▶ Activity: The data below should be repeated exactly and in full.

▶ Source material:

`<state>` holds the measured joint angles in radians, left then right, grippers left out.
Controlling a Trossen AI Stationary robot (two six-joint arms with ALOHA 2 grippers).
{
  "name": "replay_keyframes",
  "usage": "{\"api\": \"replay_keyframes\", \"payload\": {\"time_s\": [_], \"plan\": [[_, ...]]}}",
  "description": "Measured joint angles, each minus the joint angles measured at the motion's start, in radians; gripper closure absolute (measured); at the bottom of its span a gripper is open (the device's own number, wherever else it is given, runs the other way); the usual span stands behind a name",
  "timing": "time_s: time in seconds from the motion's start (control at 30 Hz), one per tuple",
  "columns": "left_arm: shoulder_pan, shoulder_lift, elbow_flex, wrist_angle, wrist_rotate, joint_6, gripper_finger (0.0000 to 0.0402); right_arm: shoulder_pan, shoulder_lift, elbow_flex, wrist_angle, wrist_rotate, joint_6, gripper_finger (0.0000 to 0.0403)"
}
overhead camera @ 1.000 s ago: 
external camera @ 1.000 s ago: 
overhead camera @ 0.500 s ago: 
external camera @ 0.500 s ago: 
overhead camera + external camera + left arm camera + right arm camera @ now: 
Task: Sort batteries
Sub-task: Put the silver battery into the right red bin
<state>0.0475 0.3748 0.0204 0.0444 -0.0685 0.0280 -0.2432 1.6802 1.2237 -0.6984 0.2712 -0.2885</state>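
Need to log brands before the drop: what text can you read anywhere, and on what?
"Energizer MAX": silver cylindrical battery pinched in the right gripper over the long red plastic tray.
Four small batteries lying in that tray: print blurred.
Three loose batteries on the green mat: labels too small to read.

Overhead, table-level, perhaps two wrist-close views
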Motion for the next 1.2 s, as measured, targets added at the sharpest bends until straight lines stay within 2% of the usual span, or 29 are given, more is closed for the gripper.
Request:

▶ Result for this task:
`<state>` holds the measured joint angles in radians, left then right, grippers left out.
Controlling a Trossen AI Stationary robot (two six-joint arms with ALOHA 2 grippers).
{
  "name": "replay_keyframes",
  "usage": "{\"api\": \"replay_keyframes\", \"payload\": {\"time_s\": [_], \"plan\": [[_, ...]]}}",
  "description": "Measured joint angles, each minus the joint angles measured at the motion's start, in radians; gripper closure absolute (measured); at the bottom of its span a gripper is open (the device's own number, wherever else it is given, runs the other way); the usual span stands behind a name",
  "timing": "time_s: time in seconds from the motion's start (control at 30 Hz), one per tuple",
  "columns": "left_arm: shoulder_pan, shoulder_lift, elbow_flex, wrist_angle, wrist_rotate, joint_6, gripper_finger (0.0000 to 0.0402); right_arm: shoulder_pan, shoulder_lift, elbow_flex, wrist_angle, wrist_rotate, joint_6, gripper_finger (0.0000 to 0.0403)"
}
overhead camera @ 1.000 s ago: 
external camera @ 1.000 s ago: 
overhead camera @ 0.500 s ago: 
external camera @ 0.500 s ago: 
overhead camera + external camera + left arm camera + right arm camera @ now: 
Task: Sort batteries
Sub-task: Put the silver battery into the right red bin
<state>0.0475 0.3748 0.0204 0.0444 -0.0685 0.0280 -0.2432 1.6802 1.2237 -0.6984 0.2712 -0.2885</state>
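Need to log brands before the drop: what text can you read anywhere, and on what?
"Energizer MAX": silver cylindrical battery pinched in the right gripper over the long red plastic tray.
Four small batteries lying in that tray: print blurred.
Three loose batteries on the green mat: labels too small to read.

Overhead, table-level, perhaps two wrist-close views
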Motion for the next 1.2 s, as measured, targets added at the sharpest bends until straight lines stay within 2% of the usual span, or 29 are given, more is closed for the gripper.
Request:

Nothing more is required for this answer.